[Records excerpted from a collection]
▬▬▬

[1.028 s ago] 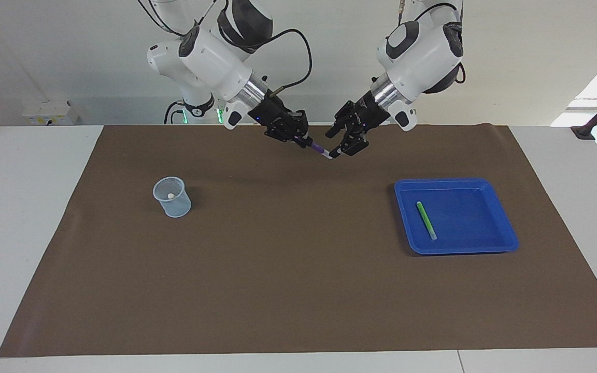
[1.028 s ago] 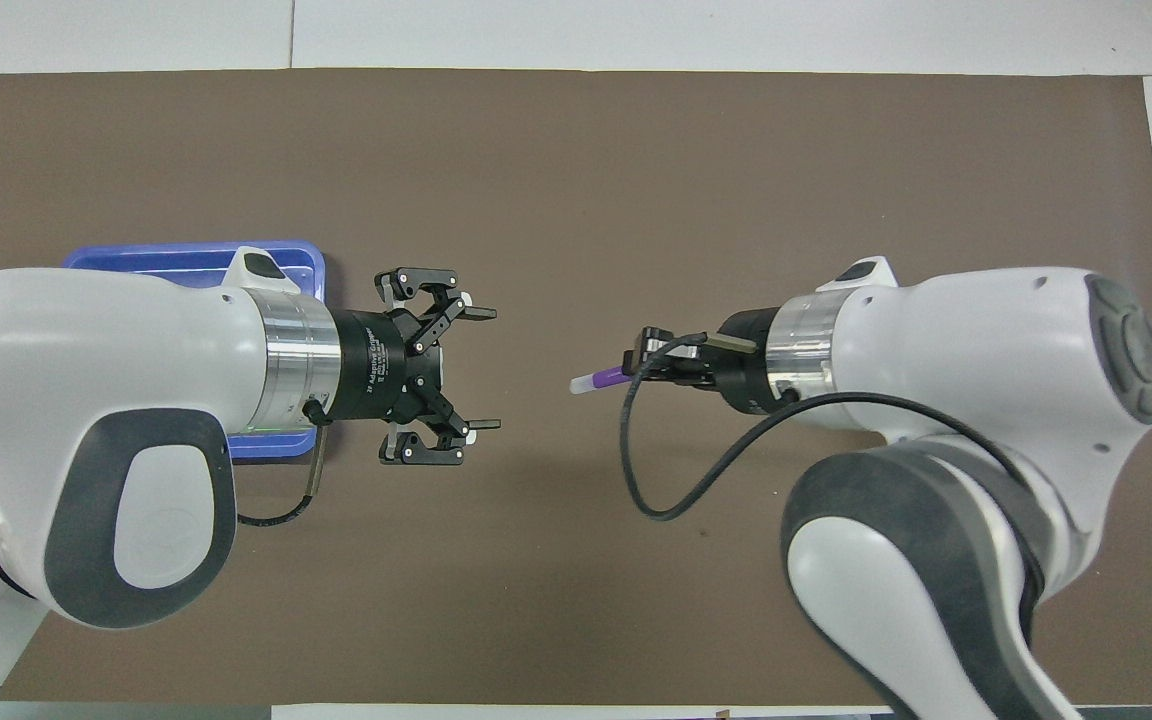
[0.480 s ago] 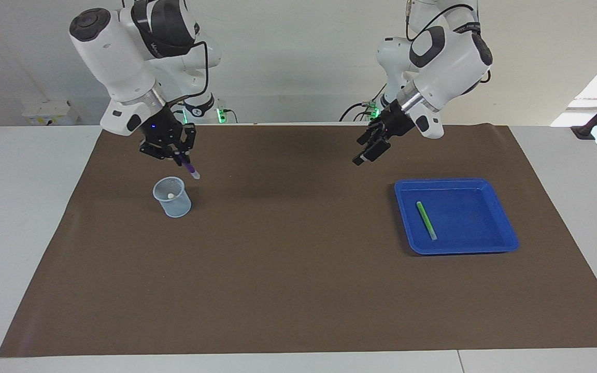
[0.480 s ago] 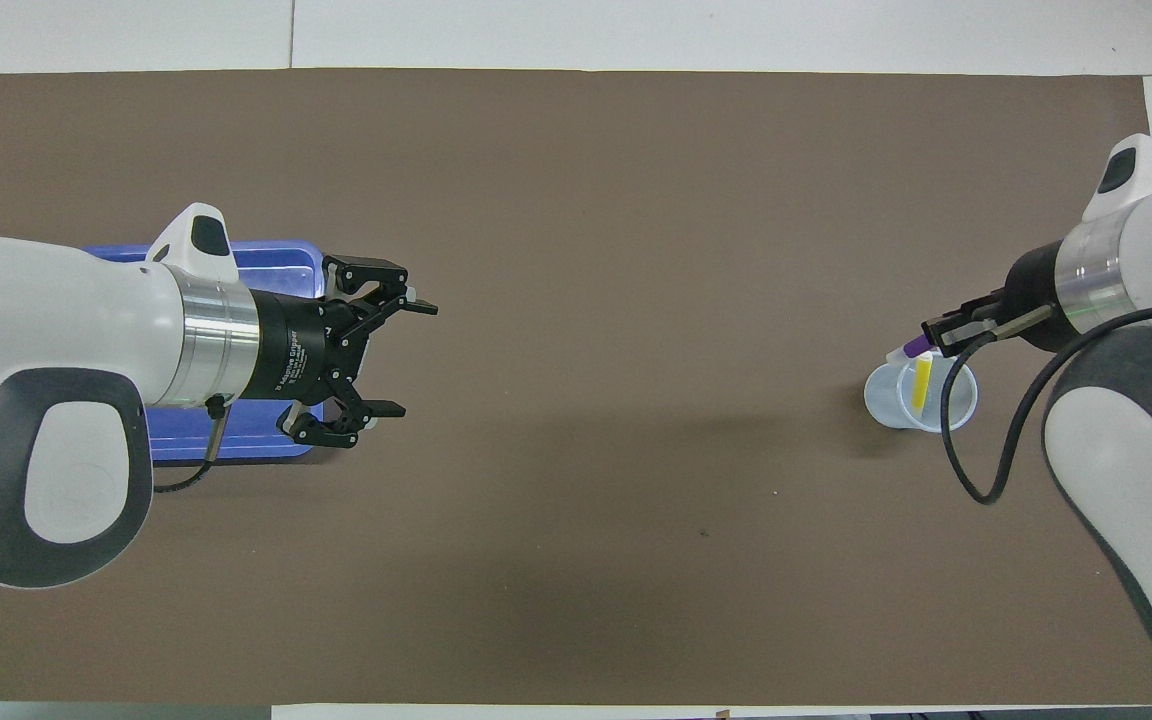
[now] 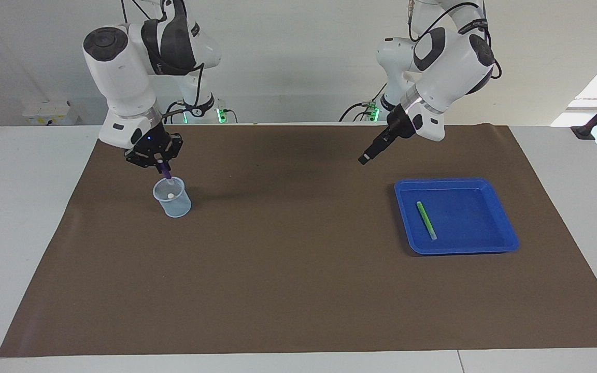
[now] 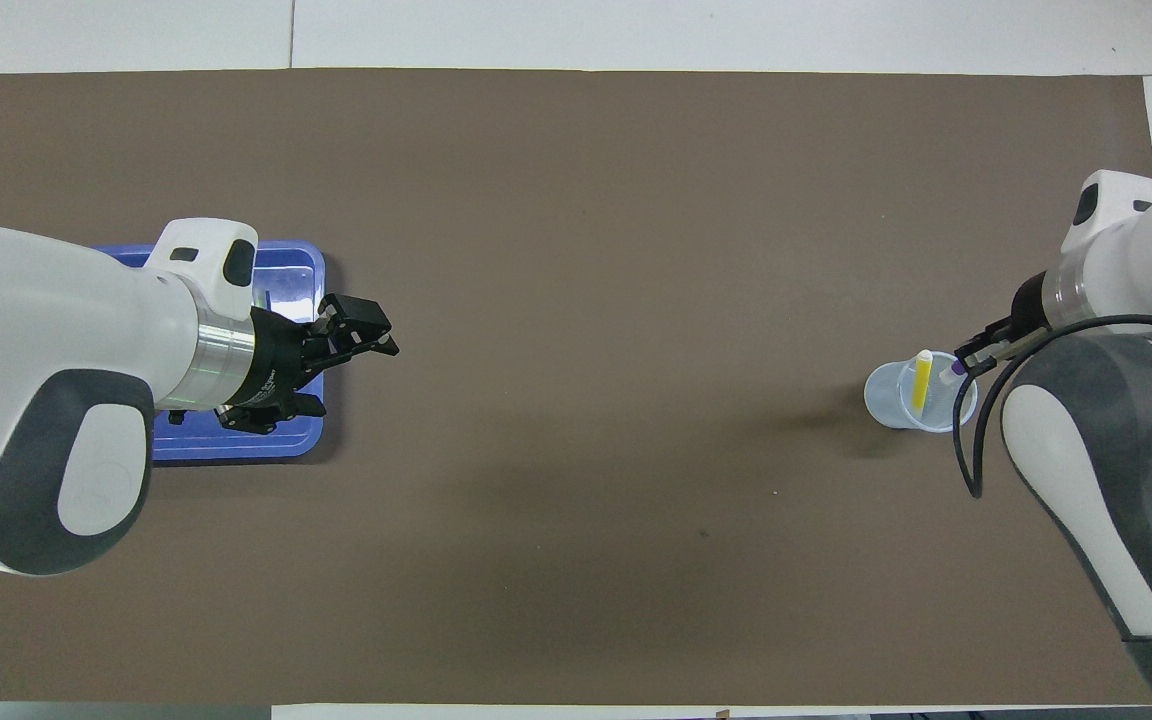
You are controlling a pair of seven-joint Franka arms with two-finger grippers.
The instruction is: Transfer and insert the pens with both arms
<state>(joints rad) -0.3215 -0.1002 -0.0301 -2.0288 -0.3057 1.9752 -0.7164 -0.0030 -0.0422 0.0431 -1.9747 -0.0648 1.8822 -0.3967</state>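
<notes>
My right gripper [image 5: 161, 165] is shut on the purple pen [image 5: 166, 174] and holds it nearly upright over the clear plastic cup [image 5: 173, 199]. The pen's pale cap end is at the cup's mouth. In the overhead view the purple pen [image 6: 950, 371] dips into the cup [image 6: 886, 400] beside the yellow pen [image 6: 923, 380], which stands inside it, and the right gripper [image 6: 976, 358] is beside the cup. The green pen [image 5: 426, 220] lies in the blue tray [image 5: 506, 243]. My left gripper [image 5: 365, 158] is open and empty in the air over the mat beside the tray.
A brown mat [image 5: 288, 269] covers most of the white table. The tray sits toward the left arm's end, the cup toward the right arm's end. In the overhead view the left arm [image 6: 66, 370] covers most of the tray [image 6: 308, 252] and hides the green pen.
My right gripper carried the purple pen from mid-table to over the cup and turned it upright, its tip now in the cup's mouth. My left gripper drew back toward the tray and rotated.
</notes>
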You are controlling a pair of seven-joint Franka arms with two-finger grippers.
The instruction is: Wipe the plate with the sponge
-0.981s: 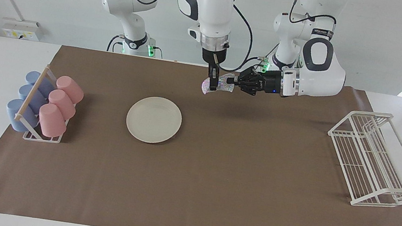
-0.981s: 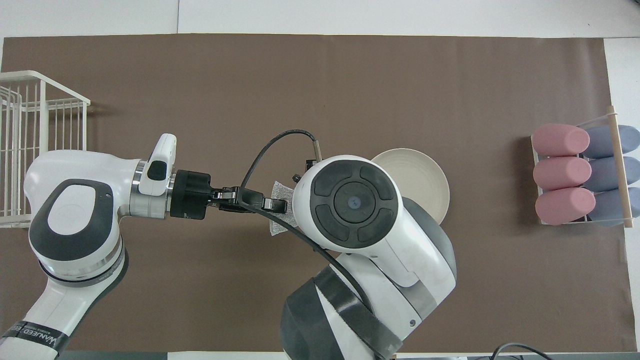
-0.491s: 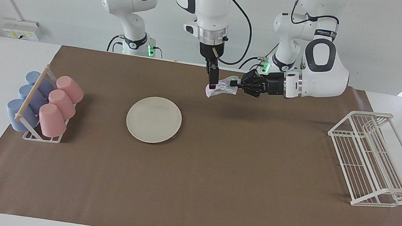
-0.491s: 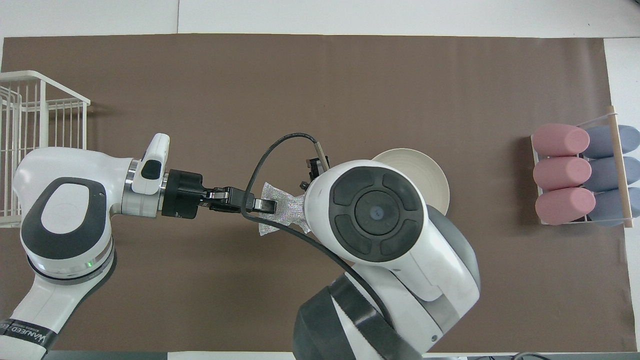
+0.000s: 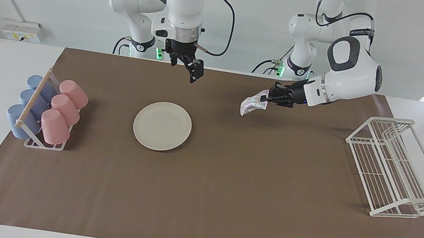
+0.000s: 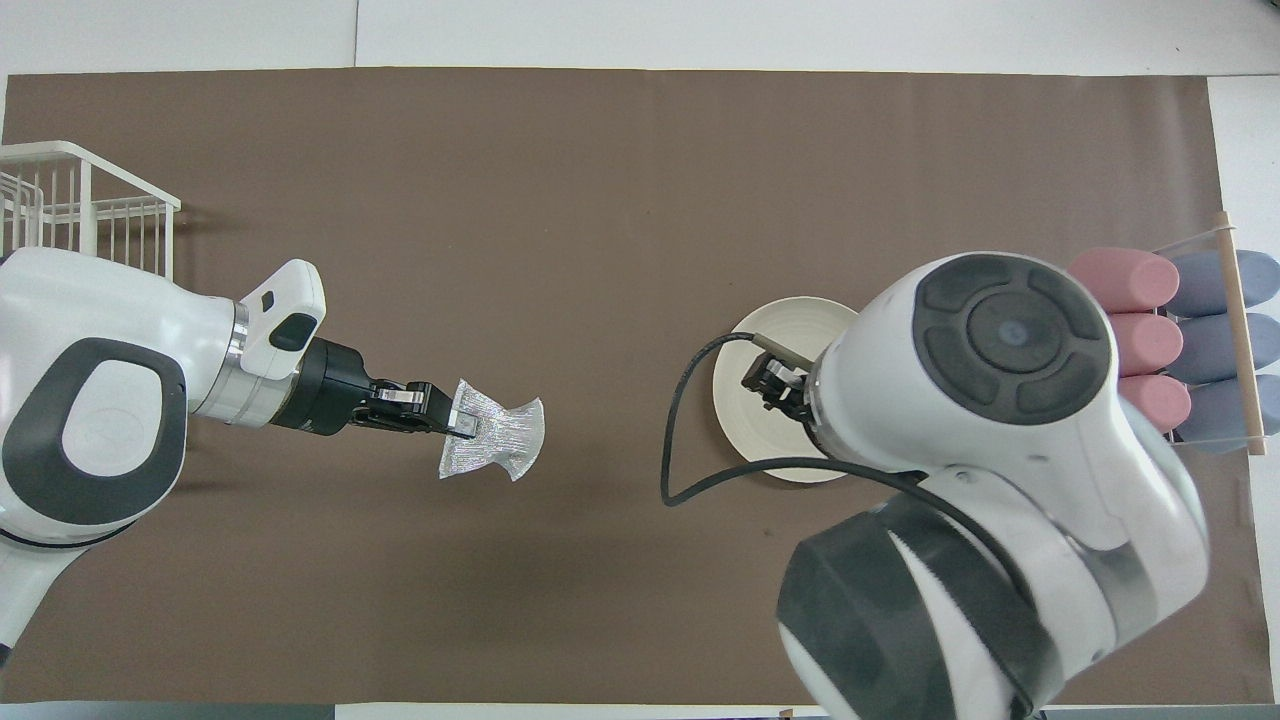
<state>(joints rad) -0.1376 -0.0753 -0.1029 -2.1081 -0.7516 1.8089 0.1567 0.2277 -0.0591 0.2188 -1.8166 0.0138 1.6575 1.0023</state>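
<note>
Right gripper (image 5: 193, 71) has let go of the sponge (image 5: 252, 105) and pulled away toward the upper centre-left of the facing view; its fingers are spread, empty, in the air above the brown mat (image 5: 224, 205). Left gripper (image 5: 269, 98) is pinched on the sponge's edge, sponge dangling right of centre. Plate (image 5: 162, 125) lies flat on the tabletop, left of centre, well apart from the sponge.

Facing camera: mounted high across the table, looking toward both robots, taking in the whole brown mat (image 5: 199, 201). Overhead camera: above the robots' end, looking steeply down. Both cover the same mat, half a turn apart.
</note>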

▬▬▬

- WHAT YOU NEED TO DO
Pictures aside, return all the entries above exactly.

- YOUR SOLUTION
[1.028 s ago] 
[1.028 s ago] 
[0.480 s ago] 
[0.480 s ago] 
[now] 
[now] 
You are controlling a pair of seven-joint Franka arms with two-finger grippers.
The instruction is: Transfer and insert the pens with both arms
<state>(joints rad) -0.3215 -0.1002 -0.0301 -2.0288 -0.3057 1.9752 -0.7164 -0.0030 -0.0422 0.0431 -1.9747 -0.0648 1.8822 -0.3967</state>
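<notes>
My right gripper [image 5: 161, 165] is shut on the purple pen [image 5: 166, 174] and holds it nearly upright over the clear plastic cup [image 5: 173, 199]. The pen's pale cap end is at the cup's mouth. In the overhead view the purple pen [image 6: 950, 371] dips into the cup [image 6: 886, 400] beside the yellow pen [image 6: 923, 380], which stands inside it, and the right gripper [image 6: 976, 358] is beside the cup. The green pen [image 5: 426, 220] lies in the blue tray [image 5: 506, 243]. My left gripper [image 5: 365, 158] is open and empty in the air over the mat beside the tray.
A brown mat [image 5: 288, 269] covers most of the white table. The tray sits toward the left arm's end, the cup toward the right arm's end. In the overhead view the left arm [image 6: 66, 370] covers most of the tray [image 6: 308, 252] and hides the green pen.
My right gripper carried the purple pen from mid-table to over the cup and turned it upright, its tip now in the cup's mouth. My left gripper drew back toward the tray and rotated.
</notes>
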You are controlling a pair of seven-joint Franka arms with two-finger grippers.
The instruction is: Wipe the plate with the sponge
-0.981s: 
-0.981s: 
-0.491s: 
-0.491s: 
+0.000s: 
+0.000s: 
<state>(joints rad) -0.1376 -0.0753 -0.1029 -2.1081 -0.7516 1.8089 0.1567 0.2277 -0.0591 0.2188 -1.8166 0.0138 1.6575 1.0023</state>
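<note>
Right gripper (image 5: 193, 71) has let go of the sponge (image 5: 252, 105) and pulled away toward the upper centre-left of the facing view; its fingers are spread, empty, in the air above the brown mat (image 5: 224, 205). Left gripper (image 5: 269, 98) is pinched on the sponge's edge, sponge dangling right of centre. Plate (image 5: 162, 125) lies flat on the tabletop, left of centre, well apart from the sponge.

Facing camera: mounted high across the table, looking toward both robots, taking in the whole brown mat (image 5: 199, 201). Overhead camera: above the robots' end, looking steeply down. Both cover the same mat, half a turn apart.
</note>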

The output shown is complete.